Mr. Wells appealed his conviction and both sentences. No. 2:16-cr-0007-RSM, Dkt. #235.

The Government later raised an issue with the factual support for the number of victims and moved for a limited remand to resolve this issue, which the Ninth Circuit granted. No. 2:16-cr-0007-RSM, Dkt. #314. On remand, new evidence was collected by the Government to support the ten-or-more-victims finding. No. 2:16-cr-0007-RSM, Dkt. #334. Mr. Wells objected to this evidence and asked for an evidentiary hearing. No. 2:16-cr-0007-RSM, Dkt. #343. The Court denied Mr. Wells' request and reaffirmed its ruling about the number of victims enhancement. No. 2:16-cr-0007-RSM, Dkt. #347.

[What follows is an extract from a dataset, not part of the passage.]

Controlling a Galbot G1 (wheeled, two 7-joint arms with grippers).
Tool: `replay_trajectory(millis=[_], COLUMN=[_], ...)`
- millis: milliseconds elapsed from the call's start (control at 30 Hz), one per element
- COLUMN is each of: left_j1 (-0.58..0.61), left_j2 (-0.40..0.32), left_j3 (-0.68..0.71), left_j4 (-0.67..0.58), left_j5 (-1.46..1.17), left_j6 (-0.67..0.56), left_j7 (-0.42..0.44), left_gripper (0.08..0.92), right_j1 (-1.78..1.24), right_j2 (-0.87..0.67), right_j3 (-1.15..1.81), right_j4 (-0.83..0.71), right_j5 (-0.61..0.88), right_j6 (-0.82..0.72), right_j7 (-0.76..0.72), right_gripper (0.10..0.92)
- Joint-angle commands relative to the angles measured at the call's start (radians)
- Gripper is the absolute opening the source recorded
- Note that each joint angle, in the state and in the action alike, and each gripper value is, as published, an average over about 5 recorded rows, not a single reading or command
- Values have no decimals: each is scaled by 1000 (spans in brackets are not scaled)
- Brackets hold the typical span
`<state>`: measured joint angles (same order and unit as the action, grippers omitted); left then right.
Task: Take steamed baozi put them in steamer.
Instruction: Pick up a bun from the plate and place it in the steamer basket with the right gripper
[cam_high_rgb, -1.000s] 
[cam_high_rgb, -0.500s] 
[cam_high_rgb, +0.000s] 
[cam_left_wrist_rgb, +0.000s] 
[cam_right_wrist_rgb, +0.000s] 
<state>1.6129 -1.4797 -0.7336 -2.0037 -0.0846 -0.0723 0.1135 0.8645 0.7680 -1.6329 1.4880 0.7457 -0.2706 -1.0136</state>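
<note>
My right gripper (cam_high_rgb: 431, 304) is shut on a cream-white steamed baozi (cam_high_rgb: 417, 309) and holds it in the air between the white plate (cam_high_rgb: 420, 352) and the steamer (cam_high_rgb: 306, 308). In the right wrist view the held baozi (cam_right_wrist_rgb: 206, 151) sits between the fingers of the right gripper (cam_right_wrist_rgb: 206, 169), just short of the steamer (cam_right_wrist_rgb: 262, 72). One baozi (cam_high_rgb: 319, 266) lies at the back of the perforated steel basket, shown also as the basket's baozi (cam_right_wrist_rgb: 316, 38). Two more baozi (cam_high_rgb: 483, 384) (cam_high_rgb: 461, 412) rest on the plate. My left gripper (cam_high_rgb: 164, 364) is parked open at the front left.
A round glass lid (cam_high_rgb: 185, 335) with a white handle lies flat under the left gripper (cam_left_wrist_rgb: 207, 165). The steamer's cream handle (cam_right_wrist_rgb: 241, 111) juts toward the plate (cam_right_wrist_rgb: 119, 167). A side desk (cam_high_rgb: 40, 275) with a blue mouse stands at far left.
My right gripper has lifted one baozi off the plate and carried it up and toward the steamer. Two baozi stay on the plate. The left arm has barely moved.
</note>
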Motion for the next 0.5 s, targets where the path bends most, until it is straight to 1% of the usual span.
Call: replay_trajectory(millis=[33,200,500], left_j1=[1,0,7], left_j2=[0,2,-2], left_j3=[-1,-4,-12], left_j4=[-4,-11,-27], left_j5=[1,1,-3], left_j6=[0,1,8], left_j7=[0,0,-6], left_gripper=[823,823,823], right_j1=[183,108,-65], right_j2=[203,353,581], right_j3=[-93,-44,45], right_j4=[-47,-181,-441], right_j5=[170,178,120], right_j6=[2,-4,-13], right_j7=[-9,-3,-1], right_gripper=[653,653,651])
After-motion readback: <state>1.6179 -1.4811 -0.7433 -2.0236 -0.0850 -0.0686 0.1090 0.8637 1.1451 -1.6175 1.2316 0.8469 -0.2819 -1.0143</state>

The case went back up on appeal. Mr. Wells's direct appeal did not raise any issue about the sentence imposed for his supervised release revocation. Regarding his conviction for conspiracy to commit bank fraud, he raised the following issues:

1. The Court erred by applying the predominance-of-the-evidence and not the clear-and-convincing-evidence standard in determining the Guidelines enhancements for loss amount, relevant conduct, and leadership role;
2. The Court erred in holding that all the losses caused by the conspiracy were attributable to Wells as relevant conduct;
3. The Court erred in holding that Wells qualified for a leadership enhancement;
4. In calculating the loss amount, the Court erred in holding that Wells was liable for all losses caused by the conspiracy;
5. In calculating the loss amount under the Guidelines, the Court erred in holding Wells liable for actual and intended losses, not just actual losses;
6. The Court erred in holding that Wells's crime involved ten or more victims;
7. The Court erred in denying his motion to dismiss for lack of subject matter jurisdiction without holding a hearing to determine whether the payment processors were “financial institutions” withing the meaning of the bank-fraud statute;
8. The Court erred in denying Wells's motion to withdraw his guilty plea;
9. The Court erred in holding Wells jointly liable for the entire amount of restitution ordered; and
10. During the limited remand, the Court erred in reaffirming its ten-or-more victims finding without holding an evidentiary hearing.
United States v. Wells, 9th Cir. No. 18-30074, Dkts. #10 and #61. The Ninth Circuit rejected these arguments and affirmed Wells's conviction and sentences. United States v. Wells, 804 Fed.Appx. 515 (9th Cir. 2020).

Mr. Wells filed this instant petition on May 3, 2021. Dkt. #1. He requests an evidentiary hearing to address the merits of his claims, dismissal of the superseding indictment, resentencing, suppression of evidence, and that the Court vacate his guilty plea. Id. at 58.

III. DISCUSSION

A. Legal Standard

A motion under 28 U.S.C. § 2255 permits a federal prisoner in custody to collaterally challenge his sentence on the grounds that it was imposed in violation of the Constitution or laws of the United States, or that the Court lacked jurisdiction to impose the sentence or that the sentence exceeded the maximum authorized by law.

A petitioner seeking relief under Section 2255 must file his motion with the one-year statute of limitations set forth in § 2255(f).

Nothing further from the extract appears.